━━━━━ PROVIDED RECORDS ━━━━━

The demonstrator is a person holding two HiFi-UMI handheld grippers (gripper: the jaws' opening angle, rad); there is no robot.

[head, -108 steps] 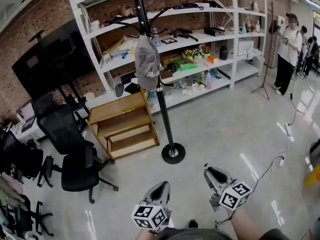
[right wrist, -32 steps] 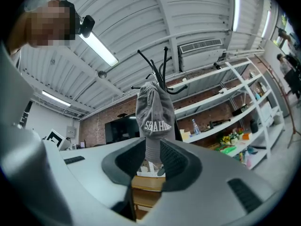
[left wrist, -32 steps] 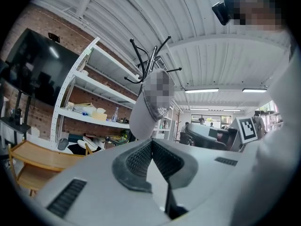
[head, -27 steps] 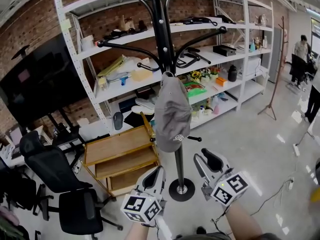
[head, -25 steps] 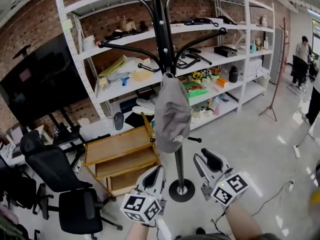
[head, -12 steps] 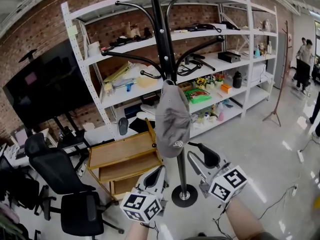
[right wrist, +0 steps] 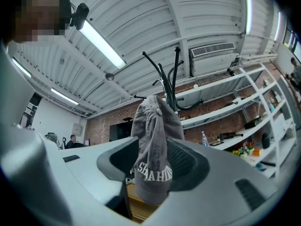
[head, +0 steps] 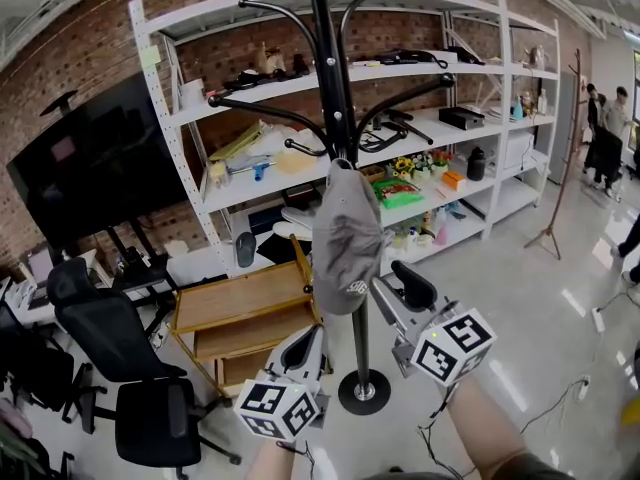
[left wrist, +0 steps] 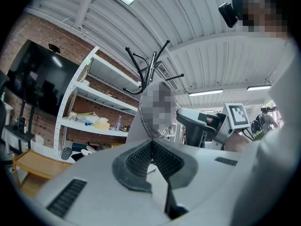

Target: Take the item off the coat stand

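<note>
Cap (head: 345, 236) hangs on the stand (head: 328, 58); right gripper (head: 397, 288) gapes at it

The soft grey cloth cap, with white letters stitched low on it, hangs limp from a hook against the pole of the black metal stand, which has curved, ball-tipped arms and a round base. The right gripper, pale plastic with ribbed black pads, has just been opening and stands wide. Its own view shows the cap in the gap, the pads not pressing it. The left gripper (head: 308, 340) is closed on nothing, low by the pole. Compared with a second ago, the right gripper is higher and nearer the cap's lower edge; the cap and the left gripper are unmoved.
</note>
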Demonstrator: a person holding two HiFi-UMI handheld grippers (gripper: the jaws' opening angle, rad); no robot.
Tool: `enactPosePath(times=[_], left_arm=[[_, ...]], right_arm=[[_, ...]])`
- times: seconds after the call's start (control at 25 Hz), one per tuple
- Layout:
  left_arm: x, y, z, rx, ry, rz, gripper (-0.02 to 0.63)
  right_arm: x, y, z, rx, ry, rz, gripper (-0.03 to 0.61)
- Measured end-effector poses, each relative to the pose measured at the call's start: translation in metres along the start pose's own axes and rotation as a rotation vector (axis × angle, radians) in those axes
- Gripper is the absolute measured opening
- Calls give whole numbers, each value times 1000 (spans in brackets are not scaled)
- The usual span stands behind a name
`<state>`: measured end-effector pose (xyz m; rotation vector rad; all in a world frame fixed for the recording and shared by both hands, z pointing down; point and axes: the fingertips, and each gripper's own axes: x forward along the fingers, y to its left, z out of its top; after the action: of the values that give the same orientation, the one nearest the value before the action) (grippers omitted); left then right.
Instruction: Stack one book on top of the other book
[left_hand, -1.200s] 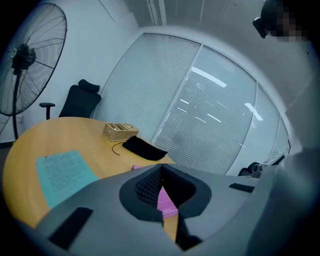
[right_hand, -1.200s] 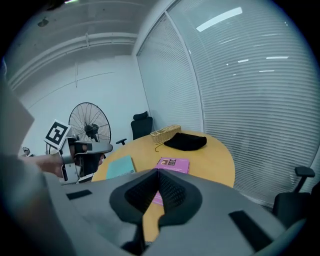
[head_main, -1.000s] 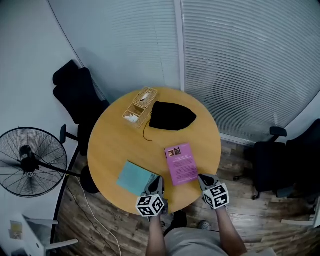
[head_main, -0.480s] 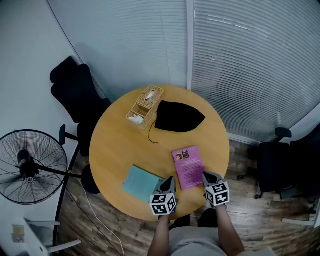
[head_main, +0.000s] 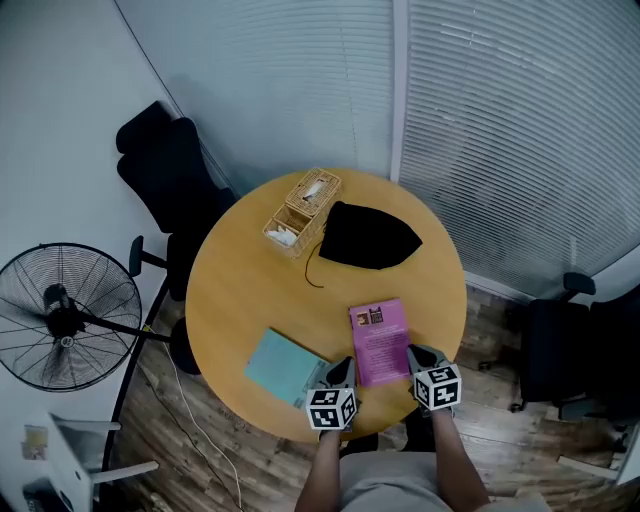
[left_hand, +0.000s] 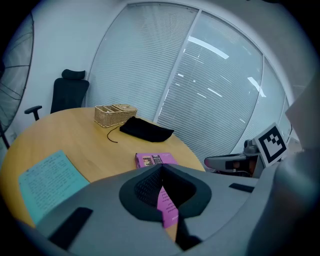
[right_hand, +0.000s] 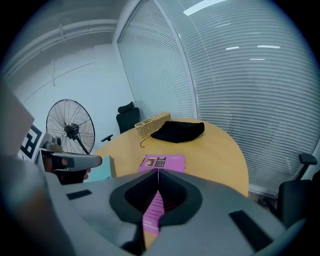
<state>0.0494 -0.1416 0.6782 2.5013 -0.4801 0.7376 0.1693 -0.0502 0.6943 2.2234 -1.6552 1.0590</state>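
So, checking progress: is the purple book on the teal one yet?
Off. The purple book lies flat on the table, beside the teal book, with bare wood between them.

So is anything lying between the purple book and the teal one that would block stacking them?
Nothing visible does. Only bare table separates the purple book and the teal book. The wicker basket and black cloth lie on the far side; the shut left tongs sit at the gap's near end.

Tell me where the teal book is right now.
In the head view, the teal book lies at the round table's near-left edge, left of the purple book, beside the left gripper.
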Motion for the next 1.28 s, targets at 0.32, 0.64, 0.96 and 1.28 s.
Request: enactPosePath(times=[0.32,0.64,0.96,1.28], left_arm=[[9,-1,-3,-53,-9,72,28],[16,3,-6,-68,17,140,29],[24,7,-4,-69,35,166,74],[39,11,-9,-90,73,162,134]], right_arm=[[2,-14,2,0,19,25,24],[6,-16,1,4,41,70,35],[15,-16,2,20,50,104,99],[27,-21,6,42,54,126,142]])
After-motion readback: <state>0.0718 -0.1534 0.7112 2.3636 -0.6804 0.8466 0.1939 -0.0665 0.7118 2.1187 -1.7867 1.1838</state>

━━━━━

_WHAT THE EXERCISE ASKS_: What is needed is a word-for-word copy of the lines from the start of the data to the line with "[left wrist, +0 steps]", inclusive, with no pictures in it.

_TASK ANSWER_:
The demonstrator is a person holding two HiFi-UMI handheld grippers (gripper: the jaws' opening angle, rad); there is no robot.

[head, -108 steps] 
[right wrist, -32 steps] 
[left wrist, -32 steps] 
[head, -27 steps] 
[head, -25 steps] 
[head, -12 steps] 
[right wrist, +0 steps] 
[head, +0 steps] 
[left wrist, +0 steps] 

Now the output is complete.